### What you will do
If a line in the data below contains the word "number", copy it out.

### Raw data

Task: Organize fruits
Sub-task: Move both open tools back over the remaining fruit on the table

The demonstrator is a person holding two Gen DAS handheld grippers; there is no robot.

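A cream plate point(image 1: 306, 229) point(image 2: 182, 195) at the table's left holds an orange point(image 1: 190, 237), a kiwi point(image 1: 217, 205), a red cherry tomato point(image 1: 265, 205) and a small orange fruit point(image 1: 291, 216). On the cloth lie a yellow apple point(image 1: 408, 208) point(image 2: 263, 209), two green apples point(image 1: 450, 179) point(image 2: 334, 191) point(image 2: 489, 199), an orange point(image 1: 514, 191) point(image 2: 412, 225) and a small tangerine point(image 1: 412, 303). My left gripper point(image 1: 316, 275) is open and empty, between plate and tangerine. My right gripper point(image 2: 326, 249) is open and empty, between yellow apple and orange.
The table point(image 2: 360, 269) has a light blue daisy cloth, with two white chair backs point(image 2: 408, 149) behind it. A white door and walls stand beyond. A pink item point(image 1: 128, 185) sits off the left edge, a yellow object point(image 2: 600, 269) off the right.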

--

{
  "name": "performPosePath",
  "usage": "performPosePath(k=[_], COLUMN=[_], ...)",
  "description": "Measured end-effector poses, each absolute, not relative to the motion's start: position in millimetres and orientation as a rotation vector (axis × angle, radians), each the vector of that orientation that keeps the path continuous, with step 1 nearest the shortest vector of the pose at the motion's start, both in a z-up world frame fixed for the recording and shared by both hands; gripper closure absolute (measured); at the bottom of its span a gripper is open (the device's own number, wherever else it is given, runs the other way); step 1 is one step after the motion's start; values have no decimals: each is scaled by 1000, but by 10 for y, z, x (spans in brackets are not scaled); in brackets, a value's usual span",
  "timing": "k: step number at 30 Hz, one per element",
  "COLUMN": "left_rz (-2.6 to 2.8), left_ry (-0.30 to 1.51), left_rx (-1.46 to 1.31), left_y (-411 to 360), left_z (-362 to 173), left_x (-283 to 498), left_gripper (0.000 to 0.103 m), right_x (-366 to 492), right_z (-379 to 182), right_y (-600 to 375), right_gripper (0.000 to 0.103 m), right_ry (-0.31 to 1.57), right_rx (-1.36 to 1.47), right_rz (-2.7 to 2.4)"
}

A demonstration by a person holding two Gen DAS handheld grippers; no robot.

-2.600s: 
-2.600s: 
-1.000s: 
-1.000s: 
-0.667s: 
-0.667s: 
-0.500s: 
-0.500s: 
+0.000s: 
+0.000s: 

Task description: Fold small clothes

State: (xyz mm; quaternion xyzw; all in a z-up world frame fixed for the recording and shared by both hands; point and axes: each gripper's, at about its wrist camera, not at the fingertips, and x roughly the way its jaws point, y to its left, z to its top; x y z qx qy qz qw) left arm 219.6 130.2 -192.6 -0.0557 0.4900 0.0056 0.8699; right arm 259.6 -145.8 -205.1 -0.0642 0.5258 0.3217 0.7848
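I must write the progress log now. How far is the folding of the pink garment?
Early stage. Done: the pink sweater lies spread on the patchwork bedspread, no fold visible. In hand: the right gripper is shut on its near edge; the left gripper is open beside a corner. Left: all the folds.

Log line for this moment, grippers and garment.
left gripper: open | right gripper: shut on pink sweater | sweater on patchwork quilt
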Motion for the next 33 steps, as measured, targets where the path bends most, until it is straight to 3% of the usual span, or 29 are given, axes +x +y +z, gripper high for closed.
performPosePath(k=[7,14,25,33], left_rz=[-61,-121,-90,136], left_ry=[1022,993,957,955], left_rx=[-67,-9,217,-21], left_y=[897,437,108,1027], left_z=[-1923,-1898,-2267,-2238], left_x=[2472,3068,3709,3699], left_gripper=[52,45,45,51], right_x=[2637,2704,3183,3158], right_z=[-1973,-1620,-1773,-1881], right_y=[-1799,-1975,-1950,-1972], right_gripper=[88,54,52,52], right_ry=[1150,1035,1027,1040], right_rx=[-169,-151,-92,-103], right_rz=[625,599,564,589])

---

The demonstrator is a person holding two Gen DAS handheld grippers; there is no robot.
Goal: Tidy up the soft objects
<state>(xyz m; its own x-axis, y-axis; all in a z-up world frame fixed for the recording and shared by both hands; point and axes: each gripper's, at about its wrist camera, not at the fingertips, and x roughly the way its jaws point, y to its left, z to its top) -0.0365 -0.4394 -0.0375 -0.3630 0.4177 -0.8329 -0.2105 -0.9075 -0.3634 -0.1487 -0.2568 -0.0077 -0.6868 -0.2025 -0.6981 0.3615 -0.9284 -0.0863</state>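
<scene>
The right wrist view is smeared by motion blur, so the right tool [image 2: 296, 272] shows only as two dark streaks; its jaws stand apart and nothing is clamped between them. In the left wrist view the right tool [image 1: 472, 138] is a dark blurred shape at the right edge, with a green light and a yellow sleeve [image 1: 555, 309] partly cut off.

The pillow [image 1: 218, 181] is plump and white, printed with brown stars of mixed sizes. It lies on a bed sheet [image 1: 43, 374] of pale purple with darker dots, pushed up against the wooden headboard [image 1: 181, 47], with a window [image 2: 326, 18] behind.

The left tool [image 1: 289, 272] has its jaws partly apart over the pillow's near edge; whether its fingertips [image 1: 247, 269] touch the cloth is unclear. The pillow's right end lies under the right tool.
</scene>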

### Answer box
  "description": "Measured end-effector poses, each absolute, not relative to the motion's start: position in millimetres and orientation as a rotation vector (axis × angle, radians), each the vector of that orientation that keeps the path continuous, with step 1 nearest the shortest vector of the pose at the motion's start, both in a z-up world frame fixed for the recording and shared by both hands; gripper closure absolute (measured); at the bottom of its span a gripper is open (the device's own number, wherever else it is given, runs the other way); step 1 is one step after the motion's start; values have no decimals: each is scaled by 1000, but by 10 for y, z, x (spans in brackets are not scaled); in brackets, a value's usual span",
  "timing": "k: step number at 30 Hz, one per element",

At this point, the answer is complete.